The DOJ press release also highlighted the important role that FCA whistleblowers, known as qui tam relators, play in uncovering alleged fraud upon the government. In 2017, relators filed 669 lawsuits (approximately 13 per week) and accounted for the lion’s share of FCA recoveries—roughly $3.4 billion, or 92%. That percentage represents a notable uptick from past years, which saw relator-initiated cases comprising 80% and 62% of FCA recoveries in 2015 and 2016, respectively, and highlights the substantial decline in recoveries from DOJ-filed cases, down from 2016’s high watermark of $1.9 billion to only $300 million this past year. In 2017, relators were rewarded with $392 million in FCA bounties.

Further, in line with DOJ’s current focus on individual accountability, DOJ noted that, in a number of FCA cases in 2017 it sought to make corporate owners and executives jointly and severally liable for violations and also pursued other civil remedies to further this significant policy aim.
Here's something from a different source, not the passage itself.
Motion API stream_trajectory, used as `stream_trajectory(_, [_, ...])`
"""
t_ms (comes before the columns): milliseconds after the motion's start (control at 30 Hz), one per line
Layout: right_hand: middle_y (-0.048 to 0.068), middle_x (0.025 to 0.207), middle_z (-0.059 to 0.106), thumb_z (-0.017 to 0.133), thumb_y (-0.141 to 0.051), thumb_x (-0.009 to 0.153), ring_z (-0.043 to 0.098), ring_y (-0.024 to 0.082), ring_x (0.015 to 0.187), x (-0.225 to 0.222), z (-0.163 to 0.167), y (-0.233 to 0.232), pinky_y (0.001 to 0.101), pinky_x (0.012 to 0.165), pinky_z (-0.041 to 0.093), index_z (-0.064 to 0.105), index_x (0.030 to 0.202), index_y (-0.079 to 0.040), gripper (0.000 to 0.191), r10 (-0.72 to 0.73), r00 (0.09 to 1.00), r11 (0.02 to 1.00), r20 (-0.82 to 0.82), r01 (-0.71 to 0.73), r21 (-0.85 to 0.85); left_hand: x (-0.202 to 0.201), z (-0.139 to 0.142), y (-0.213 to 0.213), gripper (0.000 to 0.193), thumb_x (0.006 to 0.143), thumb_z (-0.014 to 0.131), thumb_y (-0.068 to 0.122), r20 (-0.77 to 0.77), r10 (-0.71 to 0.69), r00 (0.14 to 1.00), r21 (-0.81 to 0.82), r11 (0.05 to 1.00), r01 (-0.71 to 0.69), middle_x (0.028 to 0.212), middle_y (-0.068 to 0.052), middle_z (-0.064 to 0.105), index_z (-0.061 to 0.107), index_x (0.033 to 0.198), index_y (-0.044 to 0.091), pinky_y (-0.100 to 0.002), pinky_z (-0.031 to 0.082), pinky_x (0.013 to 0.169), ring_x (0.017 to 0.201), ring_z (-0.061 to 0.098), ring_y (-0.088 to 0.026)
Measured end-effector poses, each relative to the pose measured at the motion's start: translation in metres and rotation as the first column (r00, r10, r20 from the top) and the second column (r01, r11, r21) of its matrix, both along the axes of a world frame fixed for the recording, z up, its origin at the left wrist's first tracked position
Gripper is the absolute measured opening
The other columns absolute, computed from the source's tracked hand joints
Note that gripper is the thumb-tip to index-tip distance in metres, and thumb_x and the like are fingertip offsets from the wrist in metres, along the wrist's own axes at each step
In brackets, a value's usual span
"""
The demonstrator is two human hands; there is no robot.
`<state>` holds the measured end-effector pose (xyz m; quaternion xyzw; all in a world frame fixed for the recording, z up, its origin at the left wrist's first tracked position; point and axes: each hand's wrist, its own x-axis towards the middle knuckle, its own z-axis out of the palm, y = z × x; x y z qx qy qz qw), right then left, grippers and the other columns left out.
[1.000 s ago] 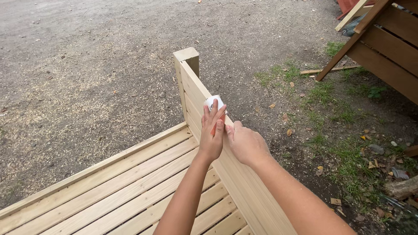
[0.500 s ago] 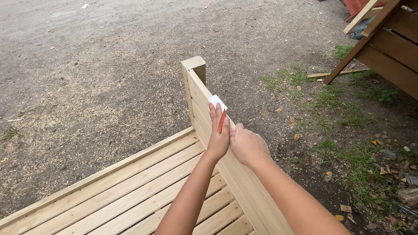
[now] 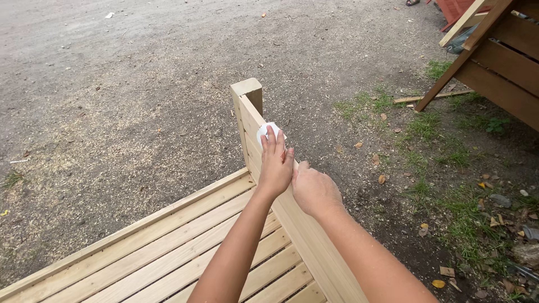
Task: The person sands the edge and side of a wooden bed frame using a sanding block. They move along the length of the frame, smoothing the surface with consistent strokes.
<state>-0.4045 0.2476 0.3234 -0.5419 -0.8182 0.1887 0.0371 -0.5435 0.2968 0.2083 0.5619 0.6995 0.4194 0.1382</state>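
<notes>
A pale wooden slatted structure lies on the ground, with an upright side board (image 3: pixel 255 126) ending in a corner post (image 3: pixel 247 90). My left hand (image 3: pixel 275 163) lies flat along the top edge of that board, fingers pressing a small white pad (image 3: pixel 264 131) against the wood. My right hand (image 3: pixel 314 191) is curled right behind it on the same edge, touching the left hand; what it holds is hidden. The flat slats (image 3: pixel 168 247) stretch out to the lower left of my forearms.
Gravel and sawdust cover the ground (image 3: pixel 112 101) to the left and ahead. Grass, dirt and fallen leaves lie at the right (image 3: pixel 449 196). A dark brown wooden structure (image 3: pixel 499 62) with a slanted leg stands at the upper right, with a loose stick beside it.
Both hands have stayed together on the board's top edge. The view has shifted a little, and the white pad is more covered by my left fingers.
</notes>
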Motion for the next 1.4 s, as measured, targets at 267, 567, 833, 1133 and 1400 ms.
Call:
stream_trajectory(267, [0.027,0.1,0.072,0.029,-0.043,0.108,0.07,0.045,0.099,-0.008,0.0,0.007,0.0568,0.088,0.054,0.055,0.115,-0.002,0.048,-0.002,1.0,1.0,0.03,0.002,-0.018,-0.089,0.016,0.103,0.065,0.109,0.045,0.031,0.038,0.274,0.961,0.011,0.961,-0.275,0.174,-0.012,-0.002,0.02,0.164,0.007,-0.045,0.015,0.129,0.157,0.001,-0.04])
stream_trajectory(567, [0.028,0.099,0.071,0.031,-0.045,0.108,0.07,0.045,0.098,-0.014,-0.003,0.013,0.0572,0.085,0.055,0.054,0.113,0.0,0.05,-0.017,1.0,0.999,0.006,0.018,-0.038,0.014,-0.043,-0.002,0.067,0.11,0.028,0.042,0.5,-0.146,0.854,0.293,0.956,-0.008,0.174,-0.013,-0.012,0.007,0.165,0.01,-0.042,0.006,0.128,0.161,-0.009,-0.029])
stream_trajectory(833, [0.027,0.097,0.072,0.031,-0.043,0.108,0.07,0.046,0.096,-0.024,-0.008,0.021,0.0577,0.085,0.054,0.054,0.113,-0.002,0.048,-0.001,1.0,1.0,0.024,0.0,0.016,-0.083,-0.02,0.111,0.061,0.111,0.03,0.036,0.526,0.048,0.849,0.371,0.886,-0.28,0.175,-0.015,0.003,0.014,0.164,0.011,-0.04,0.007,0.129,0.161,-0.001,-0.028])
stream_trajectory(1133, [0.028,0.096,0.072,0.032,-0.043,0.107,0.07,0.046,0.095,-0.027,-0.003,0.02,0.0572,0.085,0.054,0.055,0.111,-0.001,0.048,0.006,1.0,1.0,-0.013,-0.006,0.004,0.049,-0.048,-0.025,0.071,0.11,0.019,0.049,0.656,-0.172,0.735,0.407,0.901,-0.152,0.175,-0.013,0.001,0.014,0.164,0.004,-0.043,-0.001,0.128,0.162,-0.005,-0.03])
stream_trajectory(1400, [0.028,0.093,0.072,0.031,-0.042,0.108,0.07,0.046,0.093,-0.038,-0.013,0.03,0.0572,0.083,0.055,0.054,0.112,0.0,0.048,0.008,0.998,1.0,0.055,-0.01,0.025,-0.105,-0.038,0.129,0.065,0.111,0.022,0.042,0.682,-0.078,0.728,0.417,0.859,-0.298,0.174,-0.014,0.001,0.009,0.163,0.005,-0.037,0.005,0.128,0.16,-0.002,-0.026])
Lastly, although not discussed in the DOJ press release, substantial increases in the monetary effect of FCA penalties loom near after the president signed into law the Tax Cuts and Jobs Act on December 22, 2017. Section 13306 of the Act makes sweeping changes to the deductibility of FCA-related payments. Under judicial interpretations of US Treasury Department regulations prior to this change, compensatory and remedial payments by defendants, which in some cases include the payment of governmental investigatory expenses and payments to qui tam relators, were generally tax-deductible. Under this change, however, Section 13306 specifically classifies as nondeductible any amounts paid to reimburse the government for investigatory expenses.
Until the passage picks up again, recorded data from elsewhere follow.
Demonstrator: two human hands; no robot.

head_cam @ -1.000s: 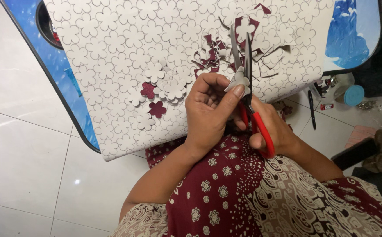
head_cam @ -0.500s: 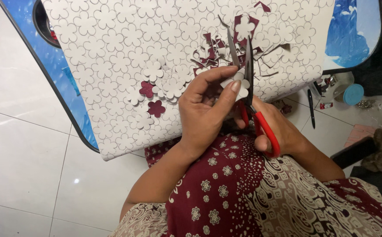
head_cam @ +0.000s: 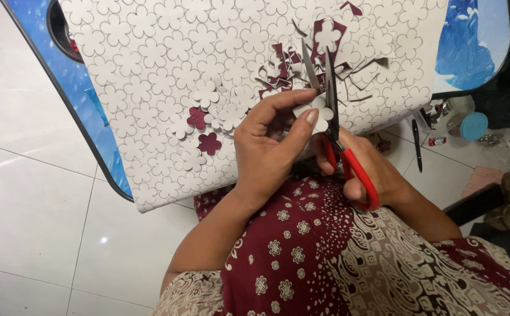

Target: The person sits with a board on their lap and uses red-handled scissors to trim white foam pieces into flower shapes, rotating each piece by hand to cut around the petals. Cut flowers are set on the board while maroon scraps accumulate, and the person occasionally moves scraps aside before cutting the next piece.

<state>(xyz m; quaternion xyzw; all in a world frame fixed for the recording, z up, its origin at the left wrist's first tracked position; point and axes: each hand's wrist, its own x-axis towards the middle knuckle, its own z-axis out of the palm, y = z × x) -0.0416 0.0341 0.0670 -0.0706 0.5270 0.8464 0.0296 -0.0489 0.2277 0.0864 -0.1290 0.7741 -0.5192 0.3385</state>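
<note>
— What is the left hand (head_cam: 267, 149) doing?
— Its fingers (head_cam: 302, 126) are pinching a white paper flower (head_cam: 318, 114) above the flower-printed sheet (head_cam: 167, 70) lying on the blue tabletop (head_cam: 100, 117).
— And the right hand (head_cam: 369, 169)?
— Its fingers are gripping red-handled scissors (head_cam: 340, 134), blades parted around the flower's edge.

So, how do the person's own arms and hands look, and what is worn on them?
Both hands are bare: the left hand and the right hand have no gloves, and no rings or bracelets show. The nails are short and unpainted. The forearms are uncovered too. Near the left elbow, a short cream sleeve with a brown pattern begins. The right sleeve is not in view.
</note>
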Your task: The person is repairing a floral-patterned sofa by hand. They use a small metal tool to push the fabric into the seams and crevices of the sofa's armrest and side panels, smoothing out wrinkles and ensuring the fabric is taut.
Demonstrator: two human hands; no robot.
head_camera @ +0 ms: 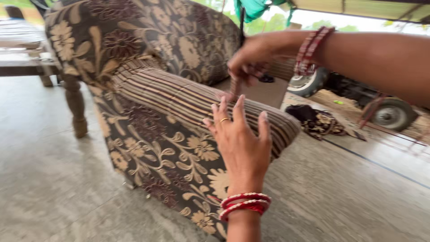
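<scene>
Nearest, the left hand (242,141) rises from six o'clock, fingers spread, fingertips (240,102) pressing the striped top of the armchair's armrest (179,96); a ring shows on one finger and red bangles (244,204) circle the wrist. Just beyond, at one o'clock, the right hand (253,56) comes in from three o'clock, fingers pinched on a thin dark stick-like tool (242,24) held upright over the armrest; its lower end is blurred. The floral armchair (148,134) stands on a grey floor (49,179). Farther off, at three o'clock, wheels of a vehicle (389,112) show.
</scene>
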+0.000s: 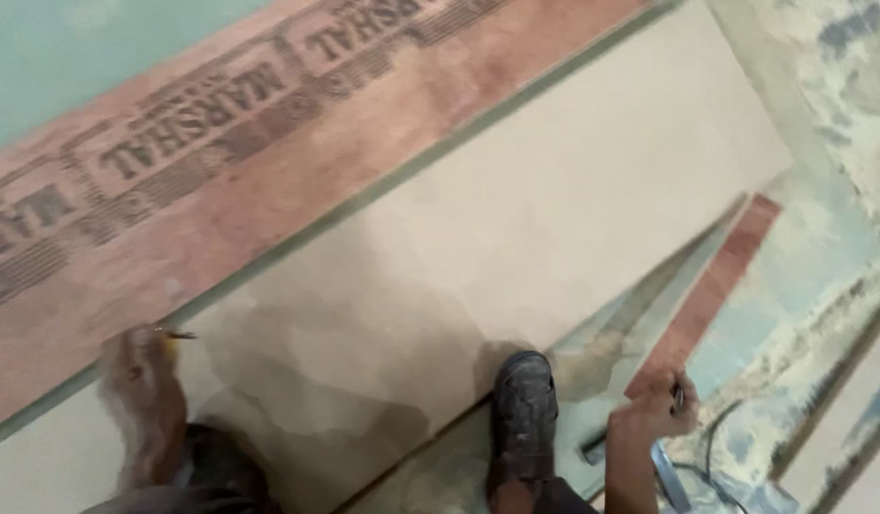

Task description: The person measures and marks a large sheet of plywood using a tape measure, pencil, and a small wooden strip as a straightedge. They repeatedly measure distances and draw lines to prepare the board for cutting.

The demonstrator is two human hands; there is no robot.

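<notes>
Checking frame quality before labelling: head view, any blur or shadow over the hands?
Head view: left hand smeared by motion blur, its pencil-like tool barely resolved; right hand sharper; soft shadow on the pale board near the shoe; even light, no glare.

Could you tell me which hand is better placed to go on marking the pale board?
Left, probably: the left hand rests on the pale board with a pencil. The right hand is off it.
</notes>
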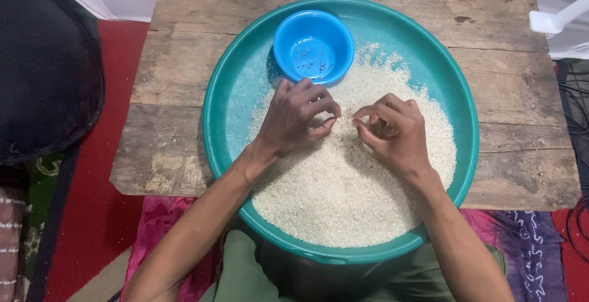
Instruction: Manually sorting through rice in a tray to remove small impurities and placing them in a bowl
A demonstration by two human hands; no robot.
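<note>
A large teal basin (221, 124) sits on a worn wooden table (184, 63) and holds a wide heap of white rice (343, 185). A small blue bowl (313, 45) stands inside the basin at its far side, with a few dark specks in it. My left hand (297, 117) rests on the rice just below the blue bowl, fingers curled with thumb and forefinger pinched together. My right hand (392, 131) lies on the rice beside it, fingers curled, fingertips pinched and facing the left hand. Whether either pinch holds a grain is too small to tell.
A dark round object (43, 63) lies at the left on a red floor covering (98, 216). A white plastic chair part (558, 17) shows at the top right. Black cables (577, 112) run down the right edge. Pink and purple cloth (534, 240) lies under the table's near edge.
</note>
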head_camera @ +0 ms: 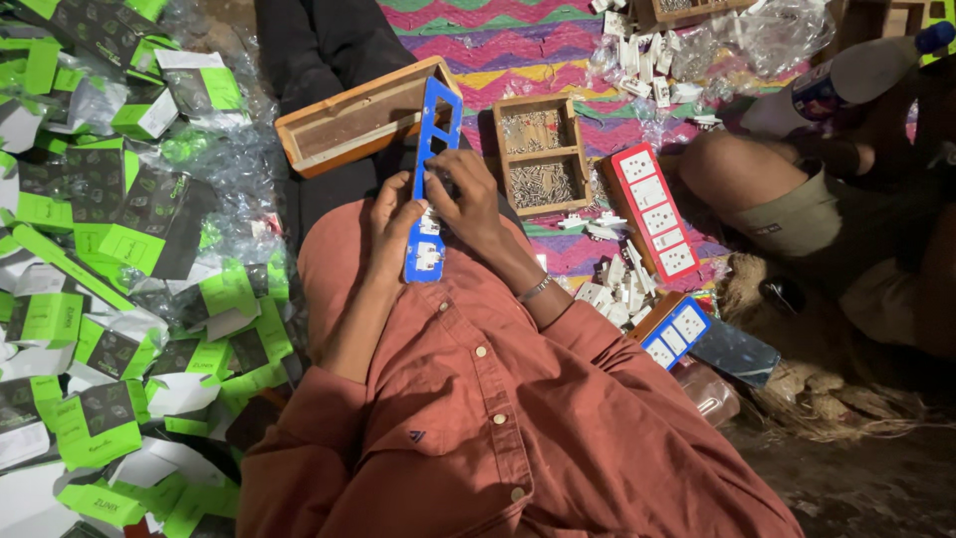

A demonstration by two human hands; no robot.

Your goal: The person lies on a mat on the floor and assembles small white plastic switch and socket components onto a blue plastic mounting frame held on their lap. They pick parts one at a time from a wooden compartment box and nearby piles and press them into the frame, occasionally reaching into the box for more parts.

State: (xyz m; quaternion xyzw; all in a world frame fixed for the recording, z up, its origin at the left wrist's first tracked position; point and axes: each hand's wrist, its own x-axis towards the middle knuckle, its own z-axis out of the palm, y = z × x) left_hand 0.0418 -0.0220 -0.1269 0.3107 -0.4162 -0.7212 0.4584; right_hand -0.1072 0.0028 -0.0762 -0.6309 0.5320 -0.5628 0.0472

Further, going forward, no amount of an FCA payment (or similar payments in other contexts, e.g., payments resulting from enforcement actions by the US Securities and Exchange Commission or Consumer Financial Protection Bureau) is deductible unless expressly identified “as restitution or as an amount paid to come into compliance with [the] law … in the court order or settlement agreement.” To aid in accounting for the deductibility of such payments, the new law requires enforcement agencies to file reports with the Treasury Department that specify precisely which payment amounts from defendants are for either restitution or correction of noncompliance (the only tax-deductible payments).

In short, under this change, defendants’ focus (at least in regards to the tax-deductibility of such payments) should shift from being mindful of the allocation of compensatory vs. punitive amounts to negotiating instead the allocation of restitution and compliance program costs vs. all other amounts, and to argue forcefully for court orders and settlement agreements that clearly call out those amounts.
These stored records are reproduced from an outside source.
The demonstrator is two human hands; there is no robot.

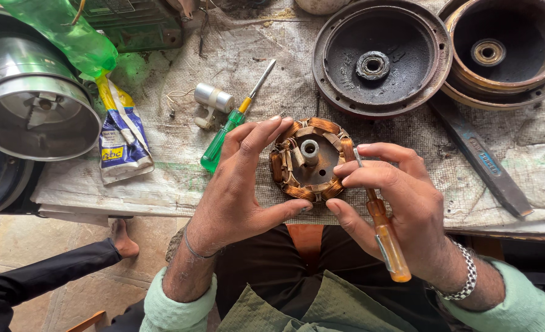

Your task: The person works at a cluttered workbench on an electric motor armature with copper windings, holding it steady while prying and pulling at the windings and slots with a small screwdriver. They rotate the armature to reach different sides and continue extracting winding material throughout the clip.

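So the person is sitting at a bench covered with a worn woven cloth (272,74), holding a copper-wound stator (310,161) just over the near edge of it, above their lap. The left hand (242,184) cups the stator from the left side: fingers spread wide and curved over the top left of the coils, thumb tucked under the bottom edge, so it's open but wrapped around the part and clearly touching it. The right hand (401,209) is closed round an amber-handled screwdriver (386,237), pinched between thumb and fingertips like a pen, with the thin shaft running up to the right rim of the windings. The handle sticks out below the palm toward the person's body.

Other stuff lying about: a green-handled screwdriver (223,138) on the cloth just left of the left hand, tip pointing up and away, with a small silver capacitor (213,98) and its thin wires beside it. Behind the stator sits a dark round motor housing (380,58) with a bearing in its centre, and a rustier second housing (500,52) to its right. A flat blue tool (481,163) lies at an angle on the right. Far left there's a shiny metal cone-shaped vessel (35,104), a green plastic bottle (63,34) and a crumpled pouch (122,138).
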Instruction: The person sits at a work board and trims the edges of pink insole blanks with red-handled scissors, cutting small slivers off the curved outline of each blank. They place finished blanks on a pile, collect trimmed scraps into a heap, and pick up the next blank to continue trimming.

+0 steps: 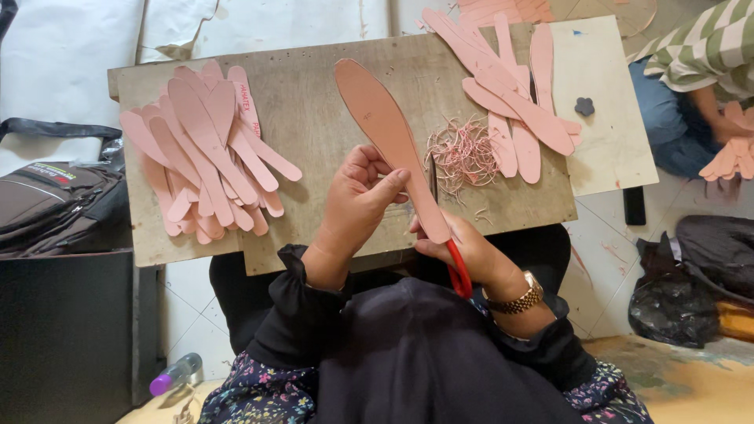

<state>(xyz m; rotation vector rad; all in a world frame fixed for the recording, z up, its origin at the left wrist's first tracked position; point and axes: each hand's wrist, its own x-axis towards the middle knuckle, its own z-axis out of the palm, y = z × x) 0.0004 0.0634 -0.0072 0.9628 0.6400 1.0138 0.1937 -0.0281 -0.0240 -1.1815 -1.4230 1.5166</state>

DOJ’s press release detailing 2017 FCA recoveries serves as a reminder that the FCA remains a powerful and oft-used tool in the government’s arsenal to combat fraud. Companies doing business not only in the sectors outlined above, but all sectors, should continue to dedicate substantial efforts and resources to compliance programs to prevent and identify issues, lest a whistleblower beat the company to the punch.


DISCLAIMER: Because of the generality of this update, the information provided herein may not be applicable in all situations and should not be acted upon without specific legal advice based on particular situations.